Cuando la burbuja de Internet estalló, allá por 1999-2000, dejó un verdadero tendal. Pero algunos segmentos de las puntocom salieron un poco mejor que otros. Uno de ellos fueron las empresas que venían pasajes y paquetes turísticos en Internet, que sortearon de manera bastante exitosa la debacle. Pero la reciente compra de Orbitz y Cheap Tickets por parte de Blackstone, y que es analizada por Katie Fehrenbacher en GigaOM, plantea una serie de preguntas interesantes. Desde hace al menos dos años, sitios como Travelocity, Expedia y Orbitz vienen enfrentando la competencia de las propias aerolíneas y hoteles, que prefieren muchas veces vender de manera directa y no a través de un tercero.
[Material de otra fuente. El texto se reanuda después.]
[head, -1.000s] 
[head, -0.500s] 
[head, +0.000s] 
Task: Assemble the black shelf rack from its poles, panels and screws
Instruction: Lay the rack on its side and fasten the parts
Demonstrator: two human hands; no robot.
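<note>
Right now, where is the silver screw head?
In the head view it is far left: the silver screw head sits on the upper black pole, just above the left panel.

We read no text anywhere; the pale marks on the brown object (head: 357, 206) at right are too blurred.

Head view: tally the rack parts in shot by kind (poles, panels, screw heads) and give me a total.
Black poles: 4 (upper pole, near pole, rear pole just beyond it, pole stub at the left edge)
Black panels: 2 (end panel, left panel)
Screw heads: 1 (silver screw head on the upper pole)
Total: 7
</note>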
A eso hay que sumarle los nuevos metabuscadores de tarifas baratas, como Kayak o Mobissimo, que con una baja inversión, se pueden llevar interesantes comisiones. Y que lo que han desarrollado es una tecnlogía que revisa las ofertas en los sitios de las demás compañías.

Lo interesante es que si bien la audiencia de sitios como Expedia o Travelocity ha seguido creciendo, el valor de sus acciones no ha parado de caer. Desde ya, estos sitios deberán comenzar a explorar nuevas formas de hacer negocios, y de seguir creciendo en audiencia. Pero a la vez, deberán convencer a los proveedores de servicios turísticos que son una parte necesaria de la cadena de ventas. Eso es algo que no costará demasiado con las pymes del sector turístico, que carecen del dinero necesario para invertir en una infraestructura tecnológica que les permita vender directamente en Internet. El problema, claro, son los grandes actores del mercado turístico, como cadenas hoteleras y aerolíneas. Si éstas se lanzan a construir sus infraestructuras tecnológicas, puede llegar el momento en que decidan comenzar a venderlas a terceros, o al menos la comercialicen como un servicio para otros. El riesgo para todos es que tanta competencia termine destrozando los márgenes de ganancia, una situación de mercado donde a la larga pierden todos.